Exercise data.
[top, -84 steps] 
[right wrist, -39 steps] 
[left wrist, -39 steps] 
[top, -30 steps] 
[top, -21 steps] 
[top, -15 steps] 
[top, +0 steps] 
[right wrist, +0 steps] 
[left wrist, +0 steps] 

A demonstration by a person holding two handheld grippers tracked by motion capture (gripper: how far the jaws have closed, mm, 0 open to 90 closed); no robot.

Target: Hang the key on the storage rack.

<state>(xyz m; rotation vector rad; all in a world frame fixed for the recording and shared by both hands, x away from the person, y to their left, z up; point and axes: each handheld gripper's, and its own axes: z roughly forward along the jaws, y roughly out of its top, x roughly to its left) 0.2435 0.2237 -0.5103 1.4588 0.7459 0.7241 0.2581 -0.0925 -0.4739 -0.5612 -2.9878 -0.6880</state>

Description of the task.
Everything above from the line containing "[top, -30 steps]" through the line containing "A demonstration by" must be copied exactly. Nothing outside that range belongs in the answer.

Answer to the exercise.
[top, -30 steps] 
[top, -21 steps] 
[top, -15 steps] 
[top, +0 steps] 
[right wrist, +0 steps] 
[left wrist, +0 steps] 

A demonstration by a person holding two handheld grippers tracked by motion capture (gripper: how far the jaws have closed, mm, 0 open to 90 closed); no robot.

The output above is the complete answer.